The next shuttle launch will carry with it a European scientific research laboratory that will significantly expand experiments in space.
December 6, 2007
Credit: ESA

When the Shuttle Atlantis launches tomorrow, it will be carrying with it an important addition to the International Space Station (ISS): the Columbus laboratory. The module is a scientific research facility developed by the European Space Agency (ESA) that will significantly expand the station’s experimental capabilities. It is also the first piece of real estate on the station that will be controlled by the Europeans, making ISS a truly international collaboration.

The new laboratory will allow scientists to do a wider variety of experiments that they otherwise would not be able to do, says Julie Robinson, the program scientist for ISS at NASA. “For instance,” she says, “we need to understand how the human body works in space if we are going to travel beyond Earth orbit. With Columbus we can cluster together the human research facility racks that NASA has built with the European physiology module. What we start getting is an integrated international laboratory.”

The Columbus laboratory is approximately seven meters in length and four and a half meters in diameter. It is going to launch with four research racks: a biology lab, for experiments on microorganisms and cells in plants, invertebrates, and even food for exploration; a fluid science lab, for fluid physics experiments; a physiology module, to study the human body; and a rack, to study materials for power, communication, and even aircraft engines.

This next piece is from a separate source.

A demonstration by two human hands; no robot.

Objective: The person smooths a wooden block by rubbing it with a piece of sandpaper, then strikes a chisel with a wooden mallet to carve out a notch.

The module will be able to hold a total of 10 racks, the same number currently available on the United States scientific laboratory on ISS, called Destiny. The two modules are similar in design so that their research racks can be interchangeable. Next year, the third and final research facility, called Kibo, developed by the Japanese for ISS, will launch.

Columbus will be operated by a control center located in Southern Germany that ties into the mission-control centers in Houston and Moscow. It will also have nine centers in different countries throughout Europe that will link to the main control center so that researchers who have experiments onboard can operate Columbus from as close to home as possible, says Alan Thirkettle, the ISS program manager for ESA.

The launch of Columbus is “very exciting for us and will be the first major international program we have done with Canada, Japan, Russia, and America, and I look forward to the discoveries we are going to make,” says Thirkettle.